Succeeding in the restaurant business has never been easy. For chefs, hard work means long hours and brutal competition. There’s also the stark reality of San Francisco’s restaurant survival rate; with every restaurant open during the pandemic, data from the city’s Public Health Department shows two restaurants are closed. Just months before the global shutdown, San Francisco’s opening rate at the close was 1:1.4.
Then there are the legal restrictions, allowing the nightmares and overwhelming costs of professional cooking that deter people from getting into the business. City economist Ted Egan said at the June 7 SF Nightlife and Entertainment Summit that while the hospitality sector is on the rise, the lack of growth in the hospitality industry the restoration has kept the city’s rebound behind other metropolitan areas.
The emergence of COVID-19 has raised the stakes for restaurant workers, and especially chefs, which is why Shef.com – founded in the Bay Area in 2019 – has become more relevant. Culinary newbies and experts alike have used the platform to sell their dishes to residents of San Francisco and the Peninsula, creating Shef’s biggest and strongest market. Thousands of Bay Area chefs have asked to use the Shef platform to date, according to the company.
Daly City chief Crystle Gonzales joined the app last year with her husband, Ronald, when she wanted to find extra income and retain the flexibility to care for her daughter. After discovering Shef from an Instagram ad, the couple decided to bring the food they gave to their happy friends and family to the masses.

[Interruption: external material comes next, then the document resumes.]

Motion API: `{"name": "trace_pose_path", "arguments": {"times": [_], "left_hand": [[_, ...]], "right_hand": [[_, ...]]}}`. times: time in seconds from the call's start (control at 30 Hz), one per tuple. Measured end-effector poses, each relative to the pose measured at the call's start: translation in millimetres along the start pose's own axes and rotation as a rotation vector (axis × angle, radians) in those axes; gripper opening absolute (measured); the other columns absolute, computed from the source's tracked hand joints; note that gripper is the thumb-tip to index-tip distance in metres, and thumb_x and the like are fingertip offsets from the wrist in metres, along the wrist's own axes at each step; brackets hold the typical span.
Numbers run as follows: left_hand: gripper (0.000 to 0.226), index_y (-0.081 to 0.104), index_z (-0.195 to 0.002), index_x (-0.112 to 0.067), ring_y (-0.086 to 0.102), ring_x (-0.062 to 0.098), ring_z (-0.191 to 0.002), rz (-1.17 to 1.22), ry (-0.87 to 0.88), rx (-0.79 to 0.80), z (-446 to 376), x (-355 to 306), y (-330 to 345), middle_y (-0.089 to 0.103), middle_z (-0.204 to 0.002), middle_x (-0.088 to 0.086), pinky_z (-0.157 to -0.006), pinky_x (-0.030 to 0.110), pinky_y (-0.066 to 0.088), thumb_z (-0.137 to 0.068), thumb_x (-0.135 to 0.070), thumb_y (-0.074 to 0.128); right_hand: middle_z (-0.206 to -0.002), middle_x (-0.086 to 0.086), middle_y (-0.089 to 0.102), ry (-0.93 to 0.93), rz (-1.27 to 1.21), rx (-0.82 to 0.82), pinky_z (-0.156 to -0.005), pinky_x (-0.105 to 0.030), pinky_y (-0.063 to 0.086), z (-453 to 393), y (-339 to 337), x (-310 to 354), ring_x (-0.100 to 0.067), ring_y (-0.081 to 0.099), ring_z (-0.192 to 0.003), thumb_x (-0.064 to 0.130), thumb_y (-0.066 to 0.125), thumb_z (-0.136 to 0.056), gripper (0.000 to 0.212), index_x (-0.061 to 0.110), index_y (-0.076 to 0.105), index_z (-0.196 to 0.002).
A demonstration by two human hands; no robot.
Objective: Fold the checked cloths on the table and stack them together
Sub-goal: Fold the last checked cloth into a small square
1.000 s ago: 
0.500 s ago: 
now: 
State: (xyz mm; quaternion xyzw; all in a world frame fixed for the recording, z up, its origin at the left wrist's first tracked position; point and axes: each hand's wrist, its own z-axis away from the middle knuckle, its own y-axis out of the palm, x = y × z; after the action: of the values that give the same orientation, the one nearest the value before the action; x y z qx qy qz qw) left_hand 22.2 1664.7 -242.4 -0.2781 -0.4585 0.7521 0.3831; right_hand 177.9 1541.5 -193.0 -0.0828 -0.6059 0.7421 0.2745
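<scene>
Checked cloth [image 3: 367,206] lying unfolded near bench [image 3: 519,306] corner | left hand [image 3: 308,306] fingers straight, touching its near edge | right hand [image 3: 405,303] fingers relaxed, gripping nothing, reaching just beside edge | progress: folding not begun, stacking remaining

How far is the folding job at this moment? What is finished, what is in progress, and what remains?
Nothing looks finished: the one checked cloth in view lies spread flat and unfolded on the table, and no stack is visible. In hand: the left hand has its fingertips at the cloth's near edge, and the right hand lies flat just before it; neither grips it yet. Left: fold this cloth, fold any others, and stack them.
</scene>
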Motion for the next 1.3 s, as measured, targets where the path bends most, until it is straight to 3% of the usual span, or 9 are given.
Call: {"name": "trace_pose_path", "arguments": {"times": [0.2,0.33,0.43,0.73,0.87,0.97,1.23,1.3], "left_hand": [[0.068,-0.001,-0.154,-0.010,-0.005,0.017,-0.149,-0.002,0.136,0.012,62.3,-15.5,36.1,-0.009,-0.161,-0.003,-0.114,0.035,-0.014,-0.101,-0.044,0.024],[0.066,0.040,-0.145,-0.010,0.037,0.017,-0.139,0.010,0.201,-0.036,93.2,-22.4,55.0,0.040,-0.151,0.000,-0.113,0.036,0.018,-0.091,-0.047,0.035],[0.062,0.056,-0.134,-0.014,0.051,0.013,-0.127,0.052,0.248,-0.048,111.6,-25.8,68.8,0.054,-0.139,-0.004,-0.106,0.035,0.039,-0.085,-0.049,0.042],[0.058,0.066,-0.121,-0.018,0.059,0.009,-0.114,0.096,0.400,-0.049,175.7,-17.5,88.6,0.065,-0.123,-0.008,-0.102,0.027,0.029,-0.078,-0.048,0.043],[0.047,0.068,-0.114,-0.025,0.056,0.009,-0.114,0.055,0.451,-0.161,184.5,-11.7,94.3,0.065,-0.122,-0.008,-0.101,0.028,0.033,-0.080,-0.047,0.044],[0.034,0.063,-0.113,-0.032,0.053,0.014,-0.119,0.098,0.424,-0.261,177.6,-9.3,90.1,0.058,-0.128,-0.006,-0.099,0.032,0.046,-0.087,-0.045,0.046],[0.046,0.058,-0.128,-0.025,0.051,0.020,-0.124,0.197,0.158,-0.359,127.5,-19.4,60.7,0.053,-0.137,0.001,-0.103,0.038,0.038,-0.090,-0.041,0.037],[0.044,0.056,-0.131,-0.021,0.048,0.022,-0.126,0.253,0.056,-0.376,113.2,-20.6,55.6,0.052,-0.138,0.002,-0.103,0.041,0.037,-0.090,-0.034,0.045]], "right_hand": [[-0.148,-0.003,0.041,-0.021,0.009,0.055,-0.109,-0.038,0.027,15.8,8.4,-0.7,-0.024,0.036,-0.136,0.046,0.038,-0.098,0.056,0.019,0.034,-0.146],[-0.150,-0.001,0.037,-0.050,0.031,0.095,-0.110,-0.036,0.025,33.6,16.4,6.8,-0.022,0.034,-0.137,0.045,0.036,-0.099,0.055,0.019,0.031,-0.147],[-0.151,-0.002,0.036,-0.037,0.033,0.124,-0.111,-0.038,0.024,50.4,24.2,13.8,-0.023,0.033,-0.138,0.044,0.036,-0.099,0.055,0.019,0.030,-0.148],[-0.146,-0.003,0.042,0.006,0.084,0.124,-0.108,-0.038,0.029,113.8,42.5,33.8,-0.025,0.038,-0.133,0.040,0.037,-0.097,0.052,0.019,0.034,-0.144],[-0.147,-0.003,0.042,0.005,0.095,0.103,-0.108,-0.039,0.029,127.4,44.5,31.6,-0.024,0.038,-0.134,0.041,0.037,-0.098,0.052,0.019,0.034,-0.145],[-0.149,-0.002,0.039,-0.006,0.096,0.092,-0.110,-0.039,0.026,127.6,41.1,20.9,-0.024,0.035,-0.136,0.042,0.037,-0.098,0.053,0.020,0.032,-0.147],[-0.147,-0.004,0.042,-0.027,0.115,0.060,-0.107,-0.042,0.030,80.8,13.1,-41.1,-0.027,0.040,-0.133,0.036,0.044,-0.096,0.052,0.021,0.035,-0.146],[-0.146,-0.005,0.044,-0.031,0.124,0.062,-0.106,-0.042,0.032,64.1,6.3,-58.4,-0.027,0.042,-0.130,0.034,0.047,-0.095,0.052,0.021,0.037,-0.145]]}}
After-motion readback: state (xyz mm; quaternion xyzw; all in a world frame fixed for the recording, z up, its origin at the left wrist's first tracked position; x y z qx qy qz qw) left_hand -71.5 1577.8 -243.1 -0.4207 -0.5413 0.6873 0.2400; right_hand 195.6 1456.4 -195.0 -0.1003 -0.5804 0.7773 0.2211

“The way we prepared Filipino and Guamanian food was unlike anything they had ever tried before,” Gonzales said. “Reviews and feedback helped us create our menu for Shef.”
Today, the Gonzales family cooks at least twice a month and the demand is constant. They create between 20 and 40 plates per order with plates costing between $13 and $21. Because of this success, the Gonzalais say Shef has allowed them to build their brand and get their food known on social media.

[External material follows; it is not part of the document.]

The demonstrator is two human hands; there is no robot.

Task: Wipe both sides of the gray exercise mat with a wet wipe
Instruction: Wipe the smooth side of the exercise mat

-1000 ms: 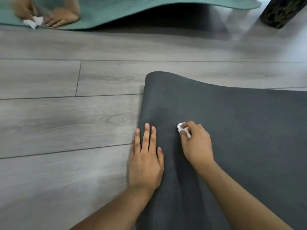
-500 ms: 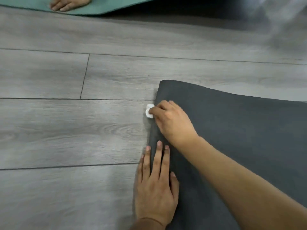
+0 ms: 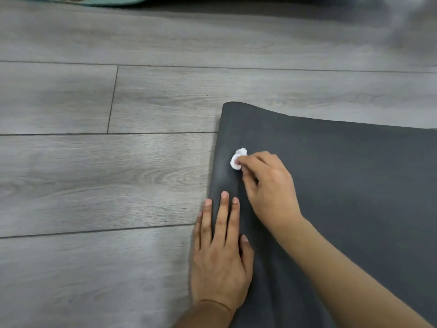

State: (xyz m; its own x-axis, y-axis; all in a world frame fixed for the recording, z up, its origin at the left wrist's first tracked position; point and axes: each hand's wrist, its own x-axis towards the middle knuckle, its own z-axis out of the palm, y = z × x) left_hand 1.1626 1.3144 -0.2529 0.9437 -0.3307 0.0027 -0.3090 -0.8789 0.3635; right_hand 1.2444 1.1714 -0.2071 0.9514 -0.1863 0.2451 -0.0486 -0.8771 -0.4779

“It’s a way to inspire creatives looking to share their craft through food,” said Crystle Gonzales. “I think in the times we live in so many people are trying to find their way into entrepreneurship, so Shef provides that and more.”
The couple were able to experiment and expedite orders from home thanks to a law signed the same year as Shef was founded: Assembly Bill 626. Authored by Assemblyman Eduardo Garcia, AB 626 amended the state’s health and safety code to allow a “microbusiness home cooking operation,” according to the California Department of Public Health.
As stated by AB 626, people may cook from their own personal properties and advertise food for sale commercially only after crossing an application and inspection process. Additionally, the applicant’s county must have opted into the program.
The fact that registered shefs can set their own times and prices saved Wayne Xavier from North Beach. Xavier, a chef from Mumbai, is a fan of the website and app partly because of where he started: he had two food carts in downtown San Francisco that weren’t profitable only for two weeks – the two weeks before the lockdown.
“When you’re in deep debt, you just want to get started, and I took it seriously,” he said of his current business. “There were almost 20 things on the menu (from the first Shef). Then I set up a second menu. I cook every day, day and night. It’s hard, but in the end, it’s my life.
With an average restaurant license costing $1,287, Xavier gladly relies on Shef for his income. He reduced his expenses by employing one person to help with the preparation.
“Quite honestly, for me, I think there’s nothing better,” said Xavier, who was a training chief for years. “The next step for me is a restaurant.”
Xavier likes his offerings on Shef to contribute to a kind of “mini UN”. Due to the national and ethnic diversity of participating chefs, Shef users can choose cuisine prepared by immigrants and refugees from 96 countries.
Chief’s website claims that 75% of “shefs” are women; 80% are people of color. It’s a perfect fit for a company founded by two first-generation Americans, Alvin Salehi and Joey Grassia.
Sons of Iranian and Italian families, Salehi and Grassia met at a conference in 2018 and bonded by their similar backgrounds. A few months later, Grassia crashed at Salehi’s home and saw Shef’s initial vision detailed on a whiteboard, a spokesperson for Shef told the Examiner. Grassia and Salehi quickly filmed a pitch for Y Combinator and were accepted into the 2019 Startup Incubator Program.
Businessmen saw a market for households like where they came from where income could be earned by sharing the kitchen with neighbors. Their main goal remains to keep it simple for chefs. The Shef platform connects customers to cooks and handles payments and delivery, the latter of which is handled by a third-party delivery provider in the Bay Area.
Like the founders of Shef, Gonzales and Xavier said they were able to go back to their roots with their new ventures. Gonzales grew up watching cooking segments on KQED. Xavier competed against his brother in cooking contests at their family home in India.
“The proof is in the pudding. (People want) to try,” Xavier said of his Indochinese menu. people sharing their own recipes. It’s completely different.